In 1814, Denmark ceded Norway to Sweden under the Treaty of Kiel, but kept control of the Faroe Islands, Greenland, and Iceland. The colonies on Greenland were situated on the west coast, and as a condition for the sale of the Danish West Indies to the United States in 1917, the U.S. recognised Danish sovereignty over the whole island, and most countries followed suit. One exception was Norway who in 1931 occupied parts of East Greenland, but abandoned their claim in 1933, when it lost the case at the Permanent Court of International Justice.

=== Iceland's independence ===
In Iceland there was a growing nationalism in the 19th century, and Iceland was in 1874 given its own constitution and increased autonomy, but still with the executive power in Danish hands.

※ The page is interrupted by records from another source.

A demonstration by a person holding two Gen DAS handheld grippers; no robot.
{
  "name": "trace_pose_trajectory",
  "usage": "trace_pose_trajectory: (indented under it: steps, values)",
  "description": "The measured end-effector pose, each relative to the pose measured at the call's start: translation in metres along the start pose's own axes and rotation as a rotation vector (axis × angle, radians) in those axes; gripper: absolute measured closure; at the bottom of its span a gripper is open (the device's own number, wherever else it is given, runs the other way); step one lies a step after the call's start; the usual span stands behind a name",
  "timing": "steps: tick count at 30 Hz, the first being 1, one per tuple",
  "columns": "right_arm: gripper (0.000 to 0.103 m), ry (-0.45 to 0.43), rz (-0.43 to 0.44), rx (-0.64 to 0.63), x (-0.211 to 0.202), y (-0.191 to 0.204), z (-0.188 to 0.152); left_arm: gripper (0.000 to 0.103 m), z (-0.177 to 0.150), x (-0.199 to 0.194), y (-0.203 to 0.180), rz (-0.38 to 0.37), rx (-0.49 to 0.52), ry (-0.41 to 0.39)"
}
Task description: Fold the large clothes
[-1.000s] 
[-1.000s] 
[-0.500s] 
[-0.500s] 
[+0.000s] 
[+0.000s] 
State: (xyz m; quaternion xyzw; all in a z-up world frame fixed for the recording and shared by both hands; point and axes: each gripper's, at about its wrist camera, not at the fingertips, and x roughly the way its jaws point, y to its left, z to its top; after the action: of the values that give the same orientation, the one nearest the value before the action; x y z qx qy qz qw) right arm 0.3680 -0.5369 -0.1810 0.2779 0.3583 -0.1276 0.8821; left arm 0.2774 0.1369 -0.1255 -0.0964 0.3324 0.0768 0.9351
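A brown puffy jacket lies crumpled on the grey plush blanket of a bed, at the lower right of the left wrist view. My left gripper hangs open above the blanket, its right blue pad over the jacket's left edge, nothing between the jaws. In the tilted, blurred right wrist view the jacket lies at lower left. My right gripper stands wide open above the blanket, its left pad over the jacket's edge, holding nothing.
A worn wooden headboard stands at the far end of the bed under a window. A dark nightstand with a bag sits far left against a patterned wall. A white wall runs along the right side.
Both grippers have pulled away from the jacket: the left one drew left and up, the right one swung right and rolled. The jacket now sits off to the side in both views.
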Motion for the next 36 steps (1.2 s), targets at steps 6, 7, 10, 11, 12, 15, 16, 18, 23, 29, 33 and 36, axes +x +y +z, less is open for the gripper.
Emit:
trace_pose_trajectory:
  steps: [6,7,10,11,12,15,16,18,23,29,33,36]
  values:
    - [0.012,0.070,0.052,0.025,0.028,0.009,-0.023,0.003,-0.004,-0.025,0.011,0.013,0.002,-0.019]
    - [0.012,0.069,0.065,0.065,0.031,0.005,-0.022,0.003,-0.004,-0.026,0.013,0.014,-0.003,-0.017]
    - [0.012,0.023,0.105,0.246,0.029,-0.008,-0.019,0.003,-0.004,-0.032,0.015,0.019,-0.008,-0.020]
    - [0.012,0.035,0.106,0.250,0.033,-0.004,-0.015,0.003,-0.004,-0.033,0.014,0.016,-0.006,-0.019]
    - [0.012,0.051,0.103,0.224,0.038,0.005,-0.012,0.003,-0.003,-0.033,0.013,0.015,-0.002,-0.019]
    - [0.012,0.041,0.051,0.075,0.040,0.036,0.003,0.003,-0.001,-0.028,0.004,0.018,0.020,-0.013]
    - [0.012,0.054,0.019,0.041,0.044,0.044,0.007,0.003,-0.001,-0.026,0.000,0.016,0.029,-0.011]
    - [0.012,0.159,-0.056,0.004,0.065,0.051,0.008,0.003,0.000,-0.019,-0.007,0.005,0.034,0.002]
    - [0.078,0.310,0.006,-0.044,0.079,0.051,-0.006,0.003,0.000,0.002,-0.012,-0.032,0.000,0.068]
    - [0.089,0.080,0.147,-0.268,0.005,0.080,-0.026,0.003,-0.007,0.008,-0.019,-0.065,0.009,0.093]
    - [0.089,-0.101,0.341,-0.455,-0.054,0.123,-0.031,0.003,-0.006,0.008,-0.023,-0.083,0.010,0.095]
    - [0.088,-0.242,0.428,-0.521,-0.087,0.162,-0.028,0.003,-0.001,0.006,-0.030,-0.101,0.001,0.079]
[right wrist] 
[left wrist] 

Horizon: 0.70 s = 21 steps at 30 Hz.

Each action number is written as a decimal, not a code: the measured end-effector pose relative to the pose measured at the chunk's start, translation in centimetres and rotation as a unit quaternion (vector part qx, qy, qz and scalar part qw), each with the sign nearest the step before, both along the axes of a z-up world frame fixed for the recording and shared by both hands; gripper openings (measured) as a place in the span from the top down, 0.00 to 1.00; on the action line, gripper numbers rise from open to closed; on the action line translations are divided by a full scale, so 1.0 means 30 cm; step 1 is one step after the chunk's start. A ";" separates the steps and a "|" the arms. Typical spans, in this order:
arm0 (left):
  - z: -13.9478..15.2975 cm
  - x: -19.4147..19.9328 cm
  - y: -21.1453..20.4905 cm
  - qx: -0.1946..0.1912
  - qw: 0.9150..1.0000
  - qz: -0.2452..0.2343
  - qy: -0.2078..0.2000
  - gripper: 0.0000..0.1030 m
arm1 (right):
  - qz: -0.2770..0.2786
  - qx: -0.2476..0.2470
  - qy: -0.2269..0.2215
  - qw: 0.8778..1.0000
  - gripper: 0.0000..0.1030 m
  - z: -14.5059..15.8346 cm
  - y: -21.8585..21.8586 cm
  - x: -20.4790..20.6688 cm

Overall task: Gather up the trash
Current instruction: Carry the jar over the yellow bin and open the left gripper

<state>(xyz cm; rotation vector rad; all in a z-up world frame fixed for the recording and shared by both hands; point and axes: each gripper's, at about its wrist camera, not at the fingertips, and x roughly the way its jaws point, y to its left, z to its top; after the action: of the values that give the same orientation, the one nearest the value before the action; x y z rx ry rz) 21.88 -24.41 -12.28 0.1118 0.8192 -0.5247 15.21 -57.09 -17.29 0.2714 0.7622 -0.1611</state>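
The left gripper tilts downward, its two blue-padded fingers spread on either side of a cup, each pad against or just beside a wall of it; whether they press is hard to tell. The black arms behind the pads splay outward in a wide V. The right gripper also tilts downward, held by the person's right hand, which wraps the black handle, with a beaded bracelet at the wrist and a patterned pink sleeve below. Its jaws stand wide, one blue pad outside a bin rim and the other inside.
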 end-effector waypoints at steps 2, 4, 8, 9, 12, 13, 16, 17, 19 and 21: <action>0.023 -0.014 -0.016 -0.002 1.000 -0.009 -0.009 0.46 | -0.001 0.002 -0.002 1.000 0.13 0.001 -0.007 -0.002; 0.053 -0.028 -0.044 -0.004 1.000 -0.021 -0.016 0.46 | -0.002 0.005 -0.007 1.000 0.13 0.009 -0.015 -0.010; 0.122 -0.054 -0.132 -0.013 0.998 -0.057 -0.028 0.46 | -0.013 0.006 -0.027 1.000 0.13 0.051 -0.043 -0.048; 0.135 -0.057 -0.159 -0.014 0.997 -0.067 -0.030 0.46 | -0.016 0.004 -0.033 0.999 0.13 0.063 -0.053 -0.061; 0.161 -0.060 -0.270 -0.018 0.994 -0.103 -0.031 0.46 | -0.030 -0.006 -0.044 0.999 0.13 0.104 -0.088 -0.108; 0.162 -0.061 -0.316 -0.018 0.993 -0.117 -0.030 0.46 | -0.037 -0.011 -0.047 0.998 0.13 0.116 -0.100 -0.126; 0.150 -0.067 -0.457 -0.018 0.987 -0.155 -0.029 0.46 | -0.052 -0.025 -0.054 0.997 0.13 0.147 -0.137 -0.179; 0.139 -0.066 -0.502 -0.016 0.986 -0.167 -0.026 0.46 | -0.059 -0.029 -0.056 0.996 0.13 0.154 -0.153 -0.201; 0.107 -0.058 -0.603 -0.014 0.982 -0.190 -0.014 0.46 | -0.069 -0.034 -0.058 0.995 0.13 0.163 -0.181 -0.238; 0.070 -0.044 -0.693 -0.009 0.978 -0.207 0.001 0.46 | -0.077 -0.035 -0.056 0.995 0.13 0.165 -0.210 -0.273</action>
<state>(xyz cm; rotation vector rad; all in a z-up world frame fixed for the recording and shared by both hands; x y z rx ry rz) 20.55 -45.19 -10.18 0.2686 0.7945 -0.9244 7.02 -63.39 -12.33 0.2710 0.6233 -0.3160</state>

Iceland was granted home rule in 1904, and, by the Danish–Icelandic Act of Union, full independence in 1918. The act established a personal union between Denmark and the newly created Kingdom of Iceland, with Denmark handling coastal protection and foreign affairs. In 1944, Iceland abolished the personal union and adopted a new constitution that established the current republic, after a referendum on the subject. This happened during World War II, where Denmark and Iceland were cut off from each other, as Denmark was occupied by Germany, and Iceland by the United States.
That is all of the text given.